> _What is expected_:
The answer is the set of lines that include "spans", copied from the data below.

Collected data
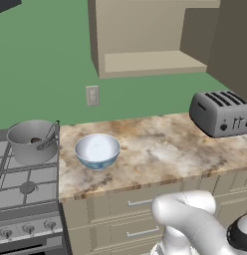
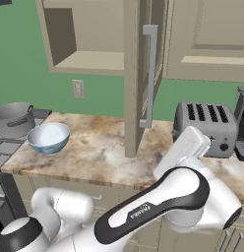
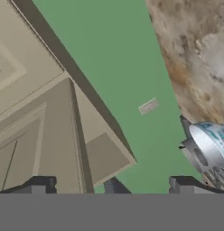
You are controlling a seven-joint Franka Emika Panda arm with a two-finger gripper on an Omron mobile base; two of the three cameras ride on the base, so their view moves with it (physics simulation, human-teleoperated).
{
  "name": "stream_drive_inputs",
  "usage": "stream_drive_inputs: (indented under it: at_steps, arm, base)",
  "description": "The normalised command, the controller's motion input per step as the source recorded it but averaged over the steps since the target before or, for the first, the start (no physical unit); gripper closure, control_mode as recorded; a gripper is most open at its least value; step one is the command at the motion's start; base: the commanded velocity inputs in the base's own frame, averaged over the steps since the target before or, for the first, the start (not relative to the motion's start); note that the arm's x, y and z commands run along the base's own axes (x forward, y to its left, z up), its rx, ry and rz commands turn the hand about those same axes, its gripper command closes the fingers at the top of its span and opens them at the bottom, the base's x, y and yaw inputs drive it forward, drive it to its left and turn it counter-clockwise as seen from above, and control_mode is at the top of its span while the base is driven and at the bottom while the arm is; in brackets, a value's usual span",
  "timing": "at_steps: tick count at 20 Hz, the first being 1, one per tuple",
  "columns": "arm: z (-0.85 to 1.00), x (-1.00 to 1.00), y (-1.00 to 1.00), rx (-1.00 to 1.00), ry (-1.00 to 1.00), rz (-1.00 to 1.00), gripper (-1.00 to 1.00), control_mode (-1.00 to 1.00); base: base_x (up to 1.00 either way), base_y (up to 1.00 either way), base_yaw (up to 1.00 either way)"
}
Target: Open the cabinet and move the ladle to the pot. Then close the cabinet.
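The cabinet (image 1: 150, 62) stands open with a bare shelf inside. Its door (image 2: 136, 78) is swung out edge-on, the silver bar handle (image 2: 151, 74) facing right. The grey pot (image 1: 31, 142) sits on the stove at the left. The slim dark ladle (image 1: 50, 131) leans inside it, handle against the rim. My gripper (image 3: 111, 187) is open with nothing between its fingertips. It looks at the door's panelled face (image 3: 37, 126), with the pot (image 3: 197, 155) far to the right. The arm's white hand (image 2: 189, 143) hovers right of the door, above the counter.
A white-and-blue bowl (image 1: 97, 150) stands on the marble counter (image 1: 160, 149) beside the stove (image 1: 23, 189). A silver toaster (image 1: 220, 113) sits at the counter's right end. A wall outlet (image 1: 92, 95) is below the cabinet. Drawers (image 1: 135, 204) line the counter front.
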Motion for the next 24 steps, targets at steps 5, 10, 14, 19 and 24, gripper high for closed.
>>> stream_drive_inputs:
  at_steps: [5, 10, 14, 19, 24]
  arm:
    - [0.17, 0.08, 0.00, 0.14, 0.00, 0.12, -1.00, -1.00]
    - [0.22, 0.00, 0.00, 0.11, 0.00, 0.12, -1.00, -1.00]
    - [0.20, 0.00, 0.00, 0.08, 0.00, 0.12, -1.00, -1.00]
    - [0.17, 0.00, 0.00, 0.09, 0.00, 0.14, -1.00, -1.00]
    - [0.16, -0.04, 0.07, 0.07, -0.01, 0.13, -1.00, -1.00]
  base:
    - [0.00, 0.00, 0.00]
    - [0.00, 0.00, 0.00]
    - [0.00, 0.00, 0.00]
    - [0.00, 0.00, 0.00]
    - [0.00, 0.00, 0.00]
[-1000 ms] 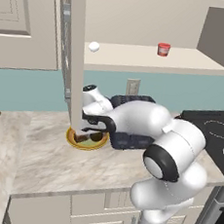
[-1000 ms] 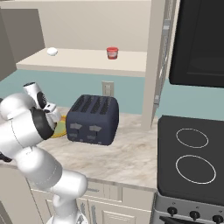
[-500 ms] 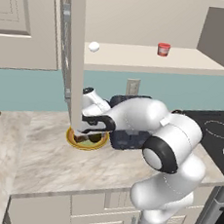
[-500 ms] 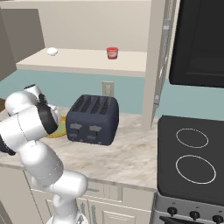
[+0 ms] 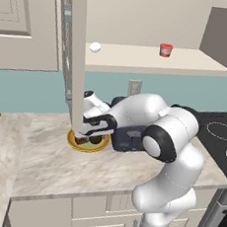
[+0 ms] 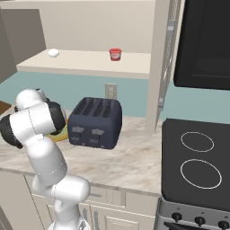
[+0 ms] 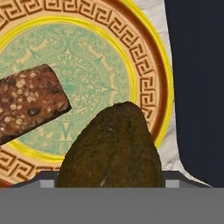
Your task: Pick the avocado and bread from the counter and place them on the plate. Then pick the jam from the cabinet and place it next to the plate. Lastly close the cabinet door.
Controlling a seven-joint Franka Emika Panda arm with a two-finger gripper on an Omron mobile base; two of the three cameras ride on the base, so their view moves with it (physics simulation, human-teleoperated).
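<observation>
Yellow-rimmed and pale green at its centre, the plate (image 7: pixel 144 65) lies on the beige marble table (image 5: pixel 110 167), just beside the dark toaster (image 6: pixel 95 122). In the hand view the avocado (image 7: pixel 111 148) sits on the plate close under the camera, and the bread (image 7: pixel 28 103) lies flat on the green centre beside it; a narrow strip of plate shows between the two. From the left base view the plate (image 5: pixel 74 141) appears under the white arm, with a dark lump on it that reads as the avocado (image 5: pixel 96 139).

The end effector (image 5: pixel 89 137) hangs low over the plate, right above the avocado. Its fingertips are cut off at the bottom of the hand view, so I cannot tell from the pictures whether they stand apart or touch the avocado; the fruit rests on the plate between where they would be.

Up on the pale inner shelf of the cabinet (image 5: pixel 141 59), the red jam (image 5: pixel 166 49) stands toward the right end, well apart from a small white ball (image 5: pixel 95 47) nearer the left. The right base view shows the same pair, jam (image 6: pixel 115 54) and ball (image 6: pixel 53 52). The cabinet door (image 5: pixel 75 57) stands swung out, edge-on to the camera, reaching down close to the plate. A black stovetop (image 6: pixel 197 157) sits at the table's right end.
</observation>
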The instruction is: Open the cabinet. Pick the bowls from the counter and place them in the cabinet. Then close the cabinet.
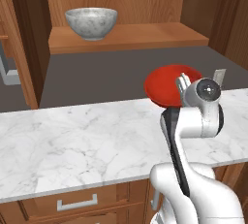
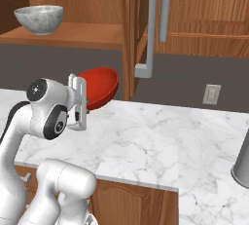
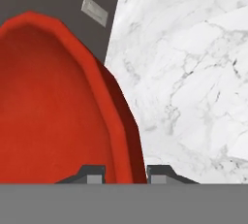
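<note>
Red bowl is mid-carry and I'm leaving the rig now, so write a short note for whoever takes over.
Gripper: shut on the red bowl, one finger inside the rim and one outside, bowl lifted off the counter and tilted.
Marble bowl: already on the shelf in the cabinet.
Cabinet door: open.
Done: cabinet opened, marble bowl stowed, red bowl picked.
Left: set the red bowl on the shelf, probably beside the marble one, release, close the cabinet.
</note>
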Tool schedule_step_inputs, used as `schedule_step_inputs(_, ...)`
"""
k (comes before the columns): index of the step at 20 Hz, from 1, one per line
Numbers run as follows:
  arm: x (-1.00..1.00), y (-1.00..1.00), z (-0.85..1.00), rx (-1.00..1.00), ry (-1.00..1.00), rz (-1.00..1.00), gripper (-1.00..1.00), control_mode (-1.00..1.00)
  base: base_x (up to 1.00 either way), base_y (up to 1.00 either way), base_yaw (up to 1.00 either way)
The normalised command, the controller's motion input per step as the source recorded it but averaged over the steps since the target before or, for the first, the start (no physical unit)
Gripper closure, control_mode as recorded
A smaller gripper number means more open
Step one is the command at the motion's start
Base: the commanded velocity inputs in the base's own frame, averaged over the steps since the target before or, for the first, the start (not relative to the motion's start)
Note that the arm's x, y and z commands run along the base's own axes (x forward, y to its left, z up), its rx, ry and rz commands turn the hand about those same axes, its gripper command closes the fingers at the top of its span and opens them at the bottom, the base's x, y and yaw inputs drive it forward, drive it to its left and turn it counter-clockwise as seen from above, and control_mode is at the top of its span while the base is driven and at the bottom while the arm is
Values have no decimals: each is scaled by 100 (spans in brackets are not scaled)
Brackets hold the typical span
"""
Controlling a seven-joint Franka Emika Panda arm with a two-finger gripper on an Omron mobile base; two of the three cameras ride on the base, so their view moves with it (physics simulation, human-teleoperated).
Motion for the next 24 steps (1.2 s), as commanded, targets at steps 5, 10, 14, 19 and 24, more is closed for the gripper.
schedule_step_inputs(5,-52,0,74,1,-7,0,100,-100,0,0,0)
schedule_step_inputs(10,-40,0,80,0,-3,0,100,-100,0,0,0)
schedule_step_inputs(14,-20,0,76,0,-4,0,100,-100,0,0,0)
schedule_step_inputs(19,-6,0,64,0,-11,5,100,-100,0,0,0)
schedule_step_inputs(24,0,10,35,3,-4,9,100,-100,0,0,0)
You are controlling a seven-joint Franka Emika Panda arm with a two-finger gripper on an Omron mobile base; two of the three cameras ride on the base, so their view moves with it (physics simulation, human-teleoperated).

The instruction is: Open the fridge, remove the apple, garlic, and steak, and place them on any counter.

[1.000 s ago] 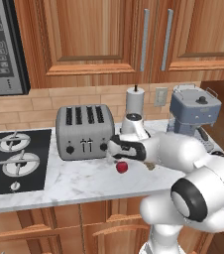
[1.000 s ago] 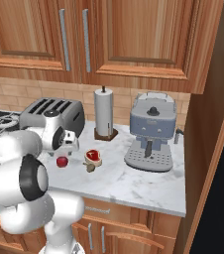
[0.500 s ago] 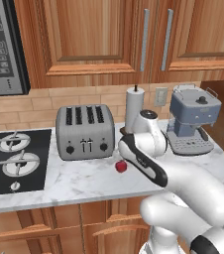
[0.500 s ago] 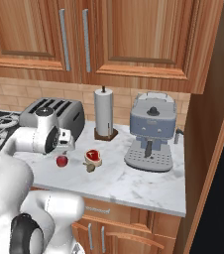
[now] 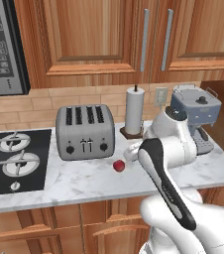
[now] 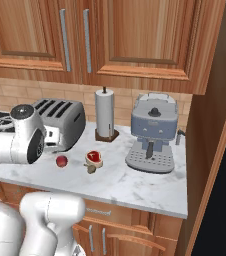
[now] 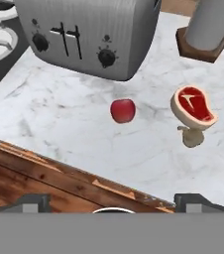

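Sitting on the counter [image 6: 135,187] are three small foods: one apple [image 6: 61,161], one steak [image 6: 94,158] and one garlic [image 6: 90,168]. All three lie apart from the robot's hand. The apple is on the left, near the front of one grey toaster [image 6: 60,122]. The steak is just right of the apple, and the garlic touches the steak on its near side. Farther back stands one paper towel roll [image 6: 104,112], and to the right of it one blue-grey coffee machine [image 6: 152,131]. Far left is one stove [image 5: 12,159]. The gripper [image 7: 112,201] hangs above the near edge of the counter with its two fingers [image 7: 32,202] spread wide, holding nothing.
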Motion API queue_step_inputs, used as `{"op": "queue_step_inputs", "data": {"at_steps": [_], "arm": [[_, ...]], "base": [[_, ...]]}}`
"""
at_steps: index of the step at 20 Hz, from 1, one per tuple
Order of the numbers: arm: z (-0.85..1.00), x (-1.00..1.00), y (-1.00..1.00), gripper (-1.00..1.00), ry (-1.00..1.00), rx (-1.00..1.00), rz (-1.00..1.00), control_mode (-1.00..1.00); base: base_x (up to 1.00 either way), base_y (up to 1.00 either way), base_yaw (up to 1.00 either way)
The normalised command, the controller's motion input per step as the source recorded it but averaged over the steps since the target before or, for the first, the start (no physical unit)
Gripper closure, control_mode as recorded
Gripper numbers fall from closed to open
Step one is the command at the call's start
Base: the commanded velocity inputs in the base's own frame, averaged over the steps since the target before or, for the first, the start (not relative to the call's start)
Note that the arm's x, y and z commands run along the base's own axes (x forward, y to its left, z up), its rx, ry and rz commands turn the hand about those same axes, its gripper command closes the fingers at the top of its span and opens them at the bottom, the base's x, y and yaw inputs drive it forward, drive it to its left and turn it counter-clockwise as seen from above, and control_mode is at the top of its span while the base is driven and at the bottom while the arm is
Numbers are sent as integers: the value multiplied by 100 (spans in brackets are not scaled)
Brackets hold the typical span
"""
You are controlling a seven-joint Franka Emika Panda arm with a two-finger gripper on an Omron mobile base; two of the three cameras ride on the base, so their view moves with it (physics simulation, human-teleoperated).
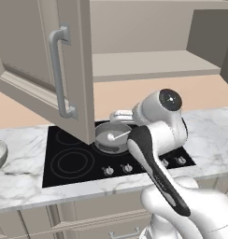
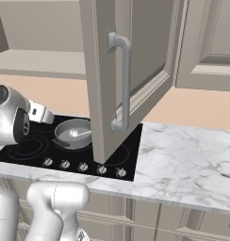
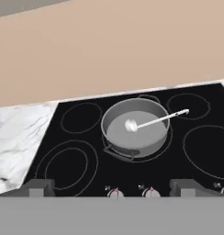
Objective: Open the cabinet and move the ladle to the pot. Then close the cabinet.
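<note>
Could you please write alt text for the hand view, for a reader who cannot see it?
A small pale ladle lies in a round grey pot on a black cooktop, its handle resting over the rim. The open gripper hovers above, empty; white marble counter and beige wall surround the cooktop.

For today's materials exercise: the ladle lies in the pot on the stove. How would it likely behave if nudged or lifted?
The ladle looks thin and rigid, so probably light and stiff. Its handle overhangs the pot rim, so a nudge might pivot or slide it. Its round bowl may rock.

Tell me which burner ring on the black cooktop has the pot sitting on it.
The rear middle ring, under the short grey metal pot holding the pale ladle; the other rings on the black glass cooktop are bare.
</note>
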Motion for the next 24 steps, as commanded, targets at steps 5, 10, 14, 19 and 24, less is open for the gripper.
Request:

> _Final answer_:
Values have no decimals: each is scaled by 100 (spans in brackets are not scaled)
Numbers are sent as integers: the value multiplied by 100 (spans in brackets are not scaled)

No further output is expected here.